“Ho rappresentato in modo anche corposo al resto del Governo che alcuni percorsi del Tav tagliano delle colline che presentano problemi amiantiferi. Questa per me è una preoccupazione“. Il ministro dell’Ambiente Sergio Costa, intervenuto a Casale Monferrato per la Giornata mondiale delle vittime dell’amianto, lancia l’allarme sul cantiere per la Torino-Lione. In merito ai rischi connessi ai lavori sulla ferrovia per l’alta velocità ha aggiunto: “Quando si mette a nudo l’amianto ci sono tutti i rischi di ricadute di salute sulla popolazione. Poi la decisione è ben più ampia di quella che può avere un ministro dell’Ambiente“.

Sull’ipotesi di trovare un percorso differente della tratta per aggirare il problema-amianto, Costa ha fatto presente che “la competenza non è del mio ministero. Così come ho espresso le mie preoccupazioni, il Ministero delle infrastrutture e dei trasporti ha espresso le proprie necessità. Adesso c’è bisogno di una sintesi politica. È chiaro che penso a un tavolo dove saremo tutti quanti insieme a valutare quali siano questi elementi. Ma questo della salute pubblica mi sembra il più serio di tutti”. Il ministro ha poi detto di aver più volte sottolineato il problema del toccare colline e montagne amiantifere: “Queste sono problematiche serie. E proprio qui dobbiamo dirlo e non scoprirlo tra quarant’anni, quando magari avremo di nuovo un picco di ammalati. Questo era il mio dovere, questo ho fatto”.

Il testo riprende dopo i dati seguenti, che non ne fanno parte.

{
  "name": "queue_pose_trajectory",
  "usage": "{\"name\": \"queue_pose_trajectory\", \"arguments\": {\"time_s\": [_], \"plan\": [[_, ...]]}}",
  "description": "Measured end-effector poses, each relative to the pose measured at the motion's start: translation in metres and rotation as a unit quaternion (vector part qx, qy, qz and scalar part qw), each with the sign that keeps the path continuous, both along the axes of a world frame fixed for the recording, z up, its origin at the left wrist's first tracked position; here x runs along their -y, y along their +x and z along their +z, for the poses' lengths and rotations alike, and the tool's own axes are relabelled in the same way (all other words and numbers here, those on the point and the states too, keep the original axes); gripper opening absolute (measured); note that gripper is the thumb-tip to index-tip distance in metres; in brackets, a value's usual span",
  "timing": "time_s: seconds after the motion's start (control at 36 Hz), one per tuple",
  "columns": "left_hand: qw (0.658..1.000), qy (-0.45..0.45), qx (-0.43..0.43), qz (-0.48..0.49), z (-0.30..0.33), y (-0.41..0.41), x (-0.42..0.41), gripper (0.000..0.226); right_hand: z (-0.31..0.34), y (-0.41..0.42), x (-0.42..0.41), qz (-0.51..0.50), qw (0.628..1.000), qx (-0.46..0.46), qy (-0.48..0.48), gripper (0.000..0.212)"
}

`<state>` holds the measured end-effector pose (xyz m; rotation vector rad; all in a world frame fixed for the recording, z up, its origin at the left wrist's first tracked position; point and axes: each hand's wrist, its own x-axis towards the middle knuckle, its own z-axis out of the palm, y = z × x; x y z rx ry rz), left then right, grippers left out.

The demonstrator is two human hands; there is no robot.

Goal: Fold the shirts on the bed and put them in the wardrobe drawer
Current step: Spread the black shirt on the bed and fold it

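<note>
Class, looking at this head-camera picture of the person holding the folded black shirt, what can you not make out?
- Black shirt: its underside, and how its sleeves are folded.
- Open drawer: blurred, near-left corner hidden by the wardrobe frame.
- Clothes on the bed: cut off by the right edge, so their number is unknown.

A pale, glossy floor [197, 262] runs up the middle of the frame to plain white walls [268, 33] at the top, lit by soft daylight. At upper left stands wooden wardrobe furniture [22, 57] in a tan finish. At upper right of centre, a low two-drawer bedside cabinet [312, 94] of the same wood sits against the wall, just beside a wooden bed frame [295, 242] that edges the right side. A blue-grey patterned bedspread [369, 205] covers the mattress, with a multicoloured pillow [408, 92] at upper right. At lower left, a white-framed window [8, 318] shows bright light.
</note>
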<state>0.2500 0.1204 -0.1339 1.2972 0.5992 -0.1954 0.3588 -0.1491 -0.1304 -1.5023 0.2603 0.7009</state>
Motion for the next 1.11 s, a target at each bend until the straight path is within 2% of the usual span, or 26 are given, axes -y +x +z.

In generale, ha dichiarato Costa, il problema dell’amianto “è ancora attuale e va risolto a livello nazionale e non soltanto locale. Parliamo di circa 34 milioni di tonnellate di amianto ancora distribuite in Italia e oltre 4mila decessi all’anno. Se sono qui è perché a Casale Monferrato si è avuta la forza, il coraggio e l’iniziativa di partire”. Nella città piemontese l’Eternit aveva uno degli stabilimenti principali. I casi di malattia e di morte per esposizione al minerale-killer si contano nell’ordine delle migliaia. Solo nel 2018, in Italia, si sono registrati circa 1800 nuovi ammalati.

Per questo, il ministro ha invitato l’Associazione dei familiari delle vittime a indicare un rappresentate per il Tavolo sull’amianto presieduto dall’ex magistrato Raffaele Guariniello. Il gruppo di lavoro produrrà, ha detto Costa, un testo unico sull’amianto. “Nella legge di stabilità – assicura il ministro – abbiamo messo il 65% di risorse per chi vuole toglierlo da casa propria. Dobbiamo parlare di discariche, del viaggio dell’amianto che deve diminuire, di aiuti per le bonifiche. Questo tavolò di esperti ci permetterà di fare i primi passi”.

Sul fronte delle bonifiche “la Commissione Fragliasso mi ha consegnato una nuova norma che dovrebbe aiutarci a farle durare non più 20-30 anni ma 4-5 anni. Questo è quello che dobbiamo fare”. “In Italia – conclude Costa – c’è un problema legato alla gestione dell’amianto che perdura negli anni. Non è un’emergenza: è una cronicità. È arrivato il momento di dire basta”.